In a guest blog for Life Law NI, Sam Cox, Knowledge Officer (Legal and Welfare Rights) for Alzheimer’s Society tells us about the work that Alzheimer’s Society do and how they can help you if you are dealing with dementia within your family.
Currently there are 850,000 people living with dementia in the UK and this is set to rise to 1 million by 2021. Dementia can happen to anyone, and currently there is no cure.
Receiving a diagnosis of dementia, or finding out about a relative or friend’s diagnosis can be difficult and upsetting. It can be hard to know what to do next, or how to access any support or care that may be needed.
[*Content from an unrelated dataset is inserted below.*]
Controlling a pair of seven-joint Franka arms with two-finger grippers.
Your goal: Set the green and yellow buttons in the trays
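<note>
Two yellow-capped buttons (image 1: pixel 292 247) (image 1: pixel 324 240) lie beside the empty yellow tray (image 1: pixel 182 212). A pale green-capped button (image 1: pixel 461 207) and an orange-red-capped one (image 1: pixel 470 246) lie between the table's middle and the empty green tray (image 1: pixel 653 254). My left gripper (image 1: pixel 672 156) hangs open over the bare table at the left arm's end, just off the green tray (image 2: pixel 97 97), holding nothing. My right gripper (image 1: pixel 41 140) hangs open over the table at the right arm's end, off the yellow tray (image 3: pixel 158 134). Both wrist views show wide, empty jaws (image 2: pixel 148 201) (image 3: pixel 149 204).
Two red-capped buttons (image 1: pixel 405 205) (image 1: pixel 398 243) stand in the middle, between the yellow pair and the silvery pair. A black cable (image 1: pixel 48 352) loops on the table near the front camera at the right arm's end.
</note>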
At Alzheimer’s Society, we are here for anyone affected by dementia. We provide information and advice to people as well as running services. We also invest in different types of research and work on campaigning for change.
Information and advice
We are the first point of contact for anyone dealing with dementia. Through our website, factsheets and booklets, National Dementia Helpline and face-to-face services, we provide comprehensive, reliable and up-to-date information about dementia. This can be anything from information about Enduring Power of Attorney, to care home fees through to accessing a diagnosis.
We also operate a 24 hour online forum – Talking Point – whose members are people affected by dementia who offer support and advice to one another.
Care and Support
We have almost 3,000 local services across England, Wales and Northern Ireland, providing practical and emotional support for people with dementia and their carers.
These services include dementia advisers and support workers, dementia cafes, day and home support, befriending, carer support groups and Singing for the Brain groups.
We also fund research that not only looks at finding a cure and the causes of dementia, but looks at best practices in care and how to prevent it.
The distinctive feature about our research is the integral involvement of people with dementia and their carers. This is as those with a direct experience of living with dementia inform our research priorities.
Alzheimer’s Society also campaigns for changes that improve all aspects of care and support for people affected by dementia.